4 June 2007
Six months ago we fed the neighbor’s grey cat and his dog for the first time, because the neighbour went on a business trip. That happened quite regularly since then. The next times we took his dog to the beach or for a little walk around, because we thought the dog would be bored during the days with no living soul around.
A few months later our deck became the dog’s place during daytime. And the little walk after dinner became an evening ritual.
By now we had created a sort of hut of old pillows and had put a sun bed on its side, so the dog could hide against the wind. I didn’t want a dog in the house. They stink. And this white one was losing hair all over. And a little fact; it wasn’t my dog. Every time we returned from our evening walk, she jumped over the fence back into the neighbour’s home.

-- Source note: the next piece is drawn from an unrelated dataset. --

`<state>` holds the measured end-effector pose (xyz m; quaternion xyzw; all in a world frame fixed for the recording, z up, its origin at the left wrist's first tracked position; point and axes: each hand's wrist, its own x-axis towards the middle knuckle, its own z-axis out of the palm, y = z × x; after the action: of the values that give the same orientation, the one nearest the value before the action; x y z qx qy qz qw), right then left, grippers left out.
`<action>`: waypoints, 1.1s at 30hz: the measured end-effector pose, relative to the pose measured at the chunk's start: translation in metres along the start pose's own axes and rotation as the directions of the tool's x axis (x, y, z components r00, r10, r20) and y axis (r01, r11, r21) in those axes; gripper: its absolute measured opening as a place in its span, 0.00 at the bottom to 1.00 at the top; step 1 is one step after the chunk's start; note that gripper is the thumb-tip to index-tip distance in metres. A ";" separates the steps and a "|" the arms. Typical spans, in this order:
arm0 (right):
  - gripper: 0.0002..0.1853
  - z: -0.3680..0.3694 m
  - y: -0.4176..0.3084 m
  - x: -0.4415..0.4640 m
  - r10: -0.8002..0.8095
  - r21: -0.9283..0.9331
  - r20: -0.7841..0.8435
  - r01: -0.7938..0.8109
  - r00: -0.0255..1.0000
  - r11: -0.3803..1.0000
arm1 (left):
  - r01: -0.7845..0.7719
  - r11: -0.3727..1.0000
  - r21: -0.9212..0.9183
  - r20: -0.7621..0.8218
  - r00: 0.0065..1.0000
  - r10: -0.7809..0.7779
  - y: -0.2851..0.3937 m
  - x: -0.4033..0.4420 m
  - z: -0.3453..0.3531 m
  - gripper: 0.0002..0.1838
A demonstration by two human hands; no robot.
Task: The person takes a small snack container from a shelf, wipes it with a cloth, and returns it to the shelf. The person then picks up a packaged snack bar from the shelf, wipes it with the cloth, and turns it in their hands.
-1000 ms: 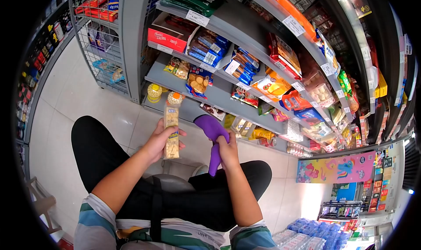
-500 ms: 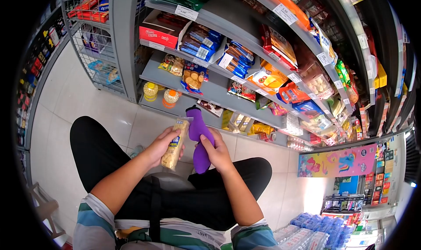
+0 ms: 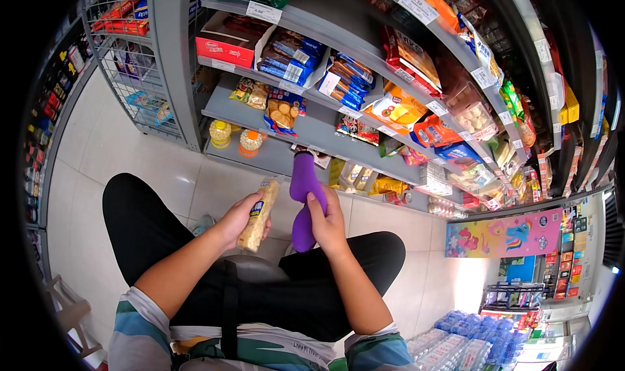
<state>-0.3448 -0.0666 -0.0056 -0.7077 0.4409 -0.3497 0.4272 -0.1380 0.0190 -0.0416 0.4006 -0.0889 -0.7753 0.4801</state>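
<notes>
My left hand (image 3: pixel 238 222) is closed around a long clear pack of pale yellow snack (image 3: pixel 263 216) with a blue label, held tilted above my lap. In my right hand (image 3: pixel 329 220) is a soft purple cloth-like item (image 3: pixel 304 179) with a dark end, pinched at its middle under the thumb. Its dark end points toward the shelves, and its lower part (image 3: pixel 303 231) hangs below the fingers. The pack and the purple item are side by side, slightly apart. What exactly the purple item is I cannot make out.
Grey shelves (image 3: pixel 325 122) with packaged snacks stand in front, including blue wafer packs (image 3: pixel 291 55) and orange-lidded tubs (image 3: pixel 250 143). A wire rack (image 3: pixel 133 62) is at left. Bottled water packs (image 3: pixel 456 345) stand at lower right, beyond a colourful banner (image 3: pixel 501 234).
The purple item has moved slightly right, away from the pack, and turned in my right hand, with its dark end now further right. My left hand still holds the pack.
</notes>
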 end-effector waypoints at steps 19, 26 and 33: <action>0.28 0.012 -0.019 -0.002 -0.062 -0.242 0.244 0.123 0.968 0.963 | -0.005 0.995 0.102 -0.085 0.996 0.014 -0.001 0.008 0.007 0.26; 0.26 0.012 -0.022 0.000 0.015 -0.233 0.262 0.048 0.965 0.971 | -0.002 0.995 0.100 -0.087 0.996 0.011 -0.001 0.011 0.008 0.24; 0.25 0.011 -0.016 0.001 -0.004 -0.270 0.261 0.077 0.965 0.960 | 0.004 0.993 0.122 -0.067 0.998 0.004 -0.001 0.012 0.006 0.24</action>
<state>-0.3293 -0.0599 0.0051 -0.8089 0.4116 -0.1983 0.3701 -0.1452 0.0082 -0.0449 0.4549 -0.1201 -0.7547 0.4572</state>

Autumn arrived and the temperatures dropped. The neighbour’s door wasn’t permanently open anymore. After a few times waiting outside in the neighbour’s muddy garden in the dark evening, the dog gave up making the effort and stayed over in her hut on our balcony.
A couple of times we suggested the neighbour to call his dog before he went to bed. What he was trying to remember reasonably obedient for a several times. But probably slowly the neighbour got used to the fact he actually has no dog around anymore. The only thing he still did was opening a tin of dog food daily. And once in a while he still phones us and requested for our care if he needed to go out-of-town for a few days.
One day our cat Pini was attacked by the white cat from the other neighbours. Dog Pebbles intervened and the white cat got chased to the other side of the village.
Not long after that incident we came home one cold night and from the outside of the house we saw that the white cat has penetrated our cat flap and was eating Pini’s food. Pebbles, who was still outside with us, almost fainted of utterly frustration. The cat did not dare to come out through the cat flap and Pebbles did not fit through the cat flap. But above all Pebbles knew she was not being allowed in the house.
Because her loyalty to Pini, her obedience to my law and because of the constant shivering (even in her deep sleep) and especially because Pini apparently stoically endured the presence of a dog, I caved … and let Pebbles inside the house that night.
Well-considered of course this means there is hardly a point of return to an unofficial adoption.
Suddenly there is a dog basket on our shopping list and yesterday I bathed her. Because dogs still stink.